Directions for this task -> The result should be a word-for-word retyping of the entries below, free of pictures.

- - - - - - -

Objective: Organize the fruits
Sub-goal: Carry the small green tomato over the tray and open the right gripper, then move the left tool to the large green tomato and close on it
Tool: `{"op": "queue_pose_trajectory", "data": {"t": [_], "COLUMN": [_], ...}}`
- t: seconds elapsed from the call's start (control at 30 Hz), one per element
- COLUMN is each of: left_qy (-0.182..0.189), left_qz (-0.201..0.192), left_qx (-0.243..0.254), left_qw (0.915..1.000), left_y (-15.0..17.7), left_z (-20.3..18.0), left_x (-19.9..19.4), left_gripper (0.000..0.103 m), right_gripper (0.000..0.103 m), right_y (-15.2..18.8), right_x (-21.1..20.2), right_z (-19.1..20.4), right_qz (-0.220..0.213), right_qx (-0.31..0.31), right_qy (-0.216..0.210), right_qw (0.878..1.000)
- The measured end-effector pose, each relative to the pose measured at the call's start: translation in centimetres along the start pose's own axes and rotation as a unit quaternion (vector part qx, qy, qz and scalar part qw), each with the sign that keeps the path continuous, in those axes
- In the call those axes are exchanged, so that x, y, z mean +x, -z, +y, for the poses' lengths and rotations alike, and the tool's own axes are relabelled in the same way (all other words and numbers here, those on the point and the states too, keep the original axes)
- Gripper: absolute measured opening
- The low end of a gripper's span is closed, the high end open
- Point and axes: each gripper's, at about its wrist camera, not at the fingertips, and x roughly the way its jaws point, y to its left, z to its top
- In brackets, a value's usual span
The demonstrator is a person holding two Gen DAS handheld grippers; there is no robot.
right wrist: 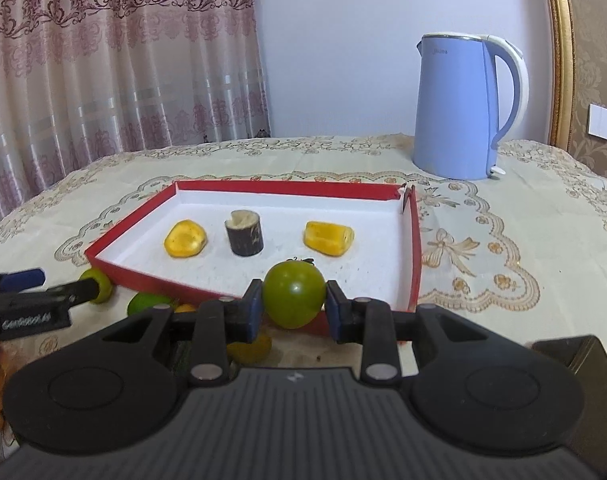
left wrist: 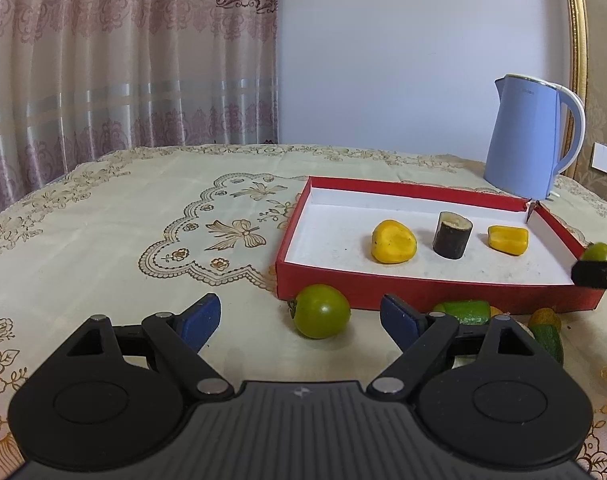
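1. Right wrist view: right gripper (right wrist: pixel 293 307) clamped on green tomato (right wrist: pixel 293 294), near red tray's (right wrist: pixel 414 248) near rim.
2. Left gripper (left wrist: pixel 299 320) spread apart, second green tomato (left wrist: pixel 321 317) on tablecloth (left wrist: pixel 103 264) between fingers.

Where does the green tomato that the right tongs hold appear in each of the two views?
Left wrist view: at the far right edge, the held green tomato peeks above the right tongs, beside the red tray's right wall.
Right wrist view: bottom centre, the same tomato sits clamped between the blue pads, over the tray's near wall.
Shared landmark: the dark cylinder piece standing between two yellow pieces in the tray.
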Motion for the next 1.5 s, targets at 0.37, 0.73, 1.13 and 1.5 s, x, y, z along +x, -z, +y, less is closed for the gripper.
{"op": "queue_pose_trajectory", "data": {"t": [0.37,0.73,1.13,1.5], "left_qy": [0.001,0.003,0.011,-0.031], "left_qz": [0.006,0.008,0.049,0.038], "left_qx": [-0.007,-0.006,-0.038,0.082], "left_qw": [1.0,0.9999,0.998,0.9955], "left_y": [-0.1,-0.1,-0.7,-0.9], "left_z": [0.2,0.1,1.3,-1.9], "left_x": [0.2,0.4,2.0,2.6], "left_gripper": [0.087,0.087,0.087,0.087], "right_gripper": [0.03,0.073,0.102,0.103], "right_y": [-3.1,-2.7,2.3,3.9], "right_x": [5.8,3.4,-1.0,0.1], "right_z": [-1.2,-0.3,-1.2,-1.5], "right_qz": [0.035,-0.01,-0.018,0.001], "right_qx": [0.001,-0.011,0.088,0.09], "right_qy": [0.023,0.046,0.006,0.012], "right_qw": [0.999,0.999,0.996,0.996]}}
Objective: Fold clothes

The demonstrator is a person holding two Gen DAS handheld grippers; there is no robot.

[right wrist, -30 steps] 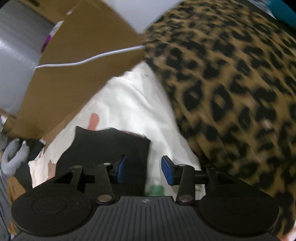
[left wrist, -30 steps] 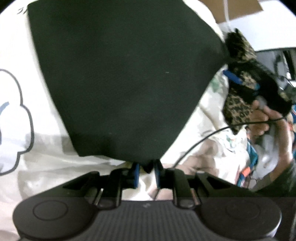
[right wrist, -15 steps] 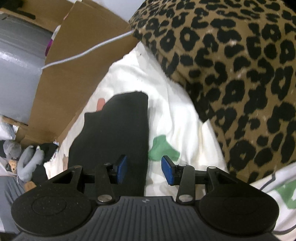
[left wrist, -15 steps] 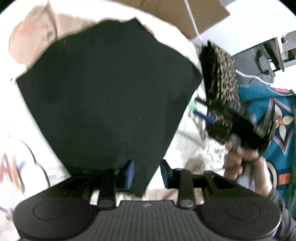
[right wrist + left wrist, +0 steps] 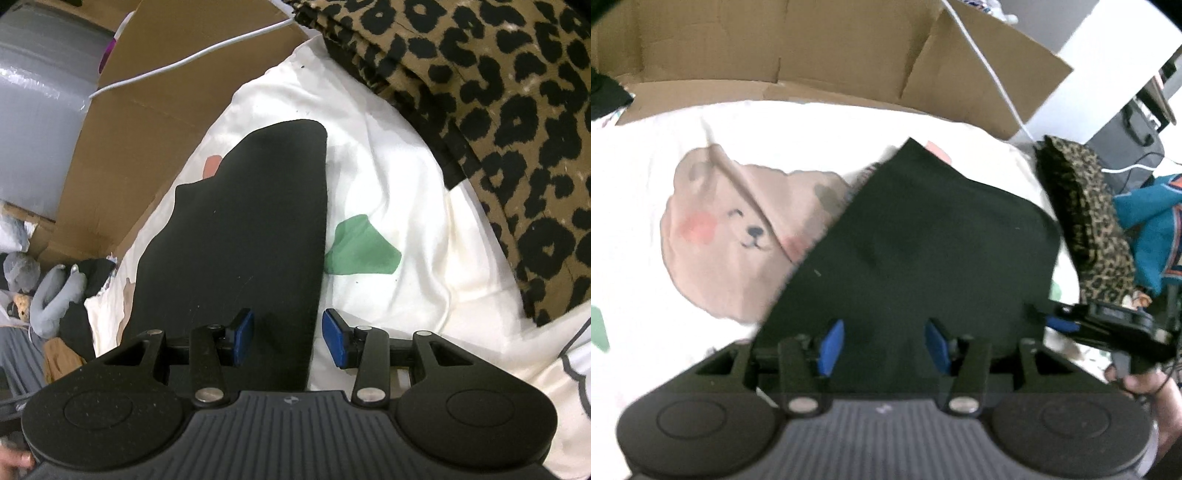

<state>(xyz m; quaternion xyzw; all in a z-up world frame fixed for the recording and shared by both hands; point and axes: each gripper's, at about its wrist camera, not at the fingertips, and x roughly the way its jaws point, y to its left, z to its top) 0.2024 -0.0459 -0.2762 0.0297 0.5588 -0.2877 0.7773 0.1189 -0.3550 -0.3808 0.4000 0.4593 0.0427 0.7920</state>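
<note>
A folded black garment (image 5: pixel 923 243) lies flat on a white printed bedsheet (image 5: pixel 646 258). My left gripper (image 5: pixel 884 345) is open, its blue pads spread above the garment's near edge, holding nothing. My right gripper (image 5: pixel 287 339) is open over the garment's right edge (image 5: pixel 243 236); it also shows in the left wrist view (image 5: pixel 1067 325) at the garment's right corner. A folded leopard-print garment (image 5: pixel 498 110) lies to the right on the bed, and shows in the left wrist view (image 5: pixel 1086 221).
Brown cardboard (image 5: pixel 812 48) stands along the far side of the bed with a white cable (image 5: pixel 184 62) across it. A teal patterned cloth (image 5: pixel 1156 225) lies beyond the leopard garment. Grey and dark clothes (image 5: pixel 55 295) are piled at the left.
My left gripper has opened and let go of the black garment, which now lies flat on the sheet. Both grippers have drawn back and opened wider.
</note>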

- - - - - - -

Result ->
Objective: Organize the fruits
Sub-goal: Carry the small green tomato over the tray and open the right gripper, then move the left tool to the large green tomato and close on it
Tool: `{"op": "queue_pose_trajectory", "data": {"t": [_], "COLUMN": [_], ...}}`
- t: seconds elapsed from the call's start (control at 30 Hz), one per element
- COLUMN is each of: left_qy (-0.182..0.189), left_qz (-0.201..0.192), left_qx (-0.243..0.254), left_qw (0.915..1.000), left_y (-15.0..17.7), left_z (-20.3..18.0), left_x (-19.9..19.4), left_gripper (0.000..0.103 m), right_gripper (0.000..0.103 m), right_y (-15.2..18.8), right_x (-21.1..20.2), right_z (-19.1..20.4), right_qz (-0.220..0.213), right_qx (-0.31..0.31), right_qy (-0.216..0.210), right_qw (0.878..1.000)
- The measured end-effector pose, each relative to the pose measured at the call's start: translation in centimetres along the start pose's own axes and rotation as a unit quaternion (vector part qx, qy, qz and scalar part qw), each with the sign that keeps the path continuous, in those axes
- In the call those axes are exchanged, so that x, y, z mean +x, -z, +y, for the poses' lengths and rotations alike, and the tool's own axes are relabelled in the same way (all other words and numbers here, those on the point and the states too, keep the original axes)
- Gripper: absolute measured opening
- The low end of a gripper's span is closed, the high end open
- Point and axes: each gripper's, at about its wrist camera, not at the fingertips, and x roughly the way its jaws point, y to its left, z to its top
- In brackets, a value's usual span
The demonstrator is a person holding two Gen DAS handheld grippers; there is no robot.
right wrist: 
left wrist: 
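1. Right wrist view: right gripper (right wrist: pixel 293 307) clamped on green tomato (right wrist: pixel 293 294), near red tray's (right wrist: pixel 414 248) near rim.
2. Left gripper (left wrist: pixel 299 320) spread apart, second green tomato (left wrist: pixel 321 317) on tablecloth (left wrist: pixel 103 264) between fingers.

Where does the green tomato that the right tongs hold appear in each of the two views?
Left wrist view: at the far right edge, the held green tomato peeks above the right tongs, beside the red tray's right wall.
Right wrist view: bottom centre, the same tomato sits clamped between the blue pads, over the tray's near wall.
Shared landmark: the dark cylinder piece standing between two yellow pieces in the tray.
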Motion for the next 1.5 s, targets at 0.37, 0.73, 1.13 and 1.5 s, x, y, z along +x, -z, +y, less is closed for the gripper.
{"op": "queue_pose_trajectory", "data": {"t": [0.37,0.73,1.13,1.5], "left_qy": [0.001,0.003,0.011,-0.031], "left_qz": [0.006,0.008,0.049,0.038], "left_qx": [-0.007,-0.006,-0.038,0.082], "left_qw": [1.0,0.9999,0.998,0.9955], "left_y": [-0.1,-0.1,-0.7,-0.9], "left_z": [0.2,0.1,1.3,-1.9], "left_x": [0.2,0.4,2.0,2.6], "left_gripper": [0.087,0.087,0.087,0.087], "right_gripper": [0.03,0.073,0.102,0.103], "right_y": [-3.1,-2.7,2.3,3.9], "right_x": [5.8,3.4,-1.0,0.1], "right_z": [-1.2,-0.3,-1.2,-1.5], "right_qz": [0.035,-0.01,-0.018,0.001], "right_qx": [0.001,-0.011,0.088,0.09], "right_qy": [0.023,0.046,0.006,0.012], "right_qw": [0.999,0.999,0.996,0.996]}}
Objective: Fold clothes

The demonstrator is a person holding two Gen DAS handheld grippers; there is no robot.

[right wrist, -30 steps] 
[left wrist, -30 steps] 
[right wrist, -15 steps] 
[left wrist, -15 steps] 
[right wrist + left wrist, +0 steps] 

<state>(xyz m; quaternion xyzw; all in a z-up world frame fixed for the recording and shared by both hands; point and axes: each gripper's, at about its wrist camera, not at the fingertips, and x roughly the way its jaws point, y to its left, z to its top) 0.2024 -0.0459 -0.2762 0.0297 0.5588 -0.2877 0.7773 0.1189 -0.3550 -0.3808 0.4000 0.4593 0.0427 0.7920</state>
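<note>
A folded black garment (image 5: pixel 923 243) lies flat on a white printed bedsheet (image 5: pixel 646 258). My left gripper (image 5: pixel 884 345) is open, its blue pads spread above the garment's near edge, holding nothing. My right gripper (image 5: pixel 287 339) is open over the garment's right edge (image 5: pixel 243 236); it also shows in the left wrist view (image 5: pixel 1067 325) at the garment's right corner. A folded leopard-print garment (image 5: pixel 498 110) lies to the right on the bed, and shows in the left wrist view (image 5: pixel 1086 221).
Brown cardboard (image 5: pixel 812 48) stands along the far side of the bed with a white cable (image 5: pixel 184 62) across it. A teal patterned cloth (image 5: pixel 1156 225) lies beyond the leopard garment. Grey and dark clothes (image 5: pixel 55 295) are piled at the left.
My left gripper has opened and let go of the black garment, which now lies flat on the sheet. Both grippers have drawn back and opened wider.
</note>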

Nothing more is required for this exercise.